(What is being asked) Print nothing except the lines of the listing below from the line with "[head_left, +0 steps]" to the line with "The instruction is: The", each exactly as written, both ends included.

(Collected data)
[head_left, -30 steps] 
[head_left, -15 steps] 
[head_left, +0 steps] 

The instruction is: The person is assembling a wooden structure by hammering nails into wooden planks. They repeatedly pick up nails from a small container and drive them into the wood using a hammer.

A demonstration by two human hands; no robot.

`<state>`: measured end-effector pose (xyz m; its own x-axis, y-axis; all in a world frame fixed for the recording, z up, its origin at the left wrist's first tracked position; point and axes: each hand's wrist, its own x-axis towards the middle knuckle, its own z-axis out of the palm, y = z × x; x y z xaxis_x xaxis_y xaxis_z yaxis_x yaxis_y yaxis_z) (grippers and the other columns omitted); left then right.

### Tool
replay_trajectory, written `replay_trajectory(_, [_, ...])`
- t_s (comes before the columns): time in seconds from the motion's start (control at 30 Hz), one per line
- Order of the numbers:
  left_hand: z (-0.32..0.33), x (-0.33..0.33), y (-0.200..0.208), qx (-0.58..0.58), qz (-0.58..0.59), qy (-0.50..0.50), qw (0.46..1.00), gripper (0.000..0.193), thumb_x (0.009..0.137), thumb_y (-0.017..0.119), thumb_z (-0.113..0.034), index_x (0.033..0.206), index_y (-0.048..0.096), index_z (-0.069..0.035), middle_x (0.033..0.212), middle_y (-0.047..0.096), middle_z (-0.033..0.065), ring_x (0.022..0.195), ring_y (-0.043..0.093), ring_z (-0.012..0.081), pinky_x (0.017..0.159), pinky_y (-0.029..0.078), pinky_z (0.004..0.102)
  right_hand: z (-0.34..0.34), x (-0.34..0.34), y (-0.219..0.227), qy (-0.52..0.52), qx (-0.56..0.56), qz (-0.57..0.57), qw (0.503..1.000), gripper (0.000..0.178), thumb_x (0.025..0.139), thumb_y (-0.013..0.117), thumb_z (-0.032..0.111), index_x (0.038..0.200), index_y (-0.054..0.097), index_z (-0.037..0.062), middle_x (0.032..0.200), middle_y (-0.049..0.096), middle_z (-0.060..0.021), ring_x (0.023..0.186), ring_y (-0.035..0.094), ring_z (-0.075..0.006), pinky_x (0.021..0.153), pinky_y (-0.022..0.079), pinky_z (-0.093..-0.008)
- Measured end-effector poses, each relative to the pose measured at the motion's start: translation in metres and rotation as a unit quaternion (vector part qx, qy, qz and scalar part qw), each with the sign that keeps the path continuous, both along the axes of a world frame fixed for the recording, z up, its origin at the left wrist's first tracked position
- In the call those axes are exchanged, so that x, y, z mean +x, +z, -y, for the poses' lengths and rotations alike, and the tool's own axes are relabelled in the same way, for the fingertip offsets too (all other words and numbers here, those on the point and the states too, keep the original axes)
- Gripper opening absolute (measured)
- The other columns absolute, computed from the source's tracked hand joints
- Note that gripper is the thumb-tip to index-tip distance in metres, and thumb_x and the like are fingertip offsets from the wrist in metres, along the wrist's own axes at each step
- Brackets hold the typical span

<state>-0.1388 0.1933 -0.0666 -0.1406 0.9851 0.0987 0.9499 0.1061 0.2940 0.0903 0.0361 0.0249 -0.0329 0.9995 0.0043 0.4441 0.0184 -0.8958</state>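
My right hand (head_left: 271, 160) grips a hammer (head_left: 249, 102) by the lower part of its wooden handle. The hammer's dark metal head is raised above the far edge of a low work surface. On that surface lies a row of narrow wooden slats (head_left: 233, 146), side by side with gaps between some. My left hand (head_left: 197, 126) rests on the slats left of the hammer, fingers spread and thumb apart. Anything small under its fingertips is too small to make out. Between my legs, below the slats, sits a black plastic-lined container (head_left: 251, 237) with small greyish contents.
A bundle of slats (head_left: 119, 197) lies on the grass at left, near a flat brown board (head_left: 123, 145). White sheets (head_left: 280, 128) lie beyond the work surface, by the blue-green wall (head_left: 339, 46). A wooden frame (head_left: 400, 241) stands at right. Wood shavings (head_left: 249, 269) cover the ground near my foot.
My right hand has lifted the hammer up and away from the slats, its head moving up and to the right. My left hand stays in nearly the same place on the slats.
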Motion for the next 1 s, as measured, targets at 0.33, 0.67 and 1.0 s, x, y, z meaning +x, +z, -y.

(Task response)
[head_left, +0 steps] 

The instruction is: The person is assembling a wooden structure by hammering nails into wooden planks. They repeatedly pick up nails from a small container and drive them into the wood using a hammer.

Nothing more is needed to complete the output.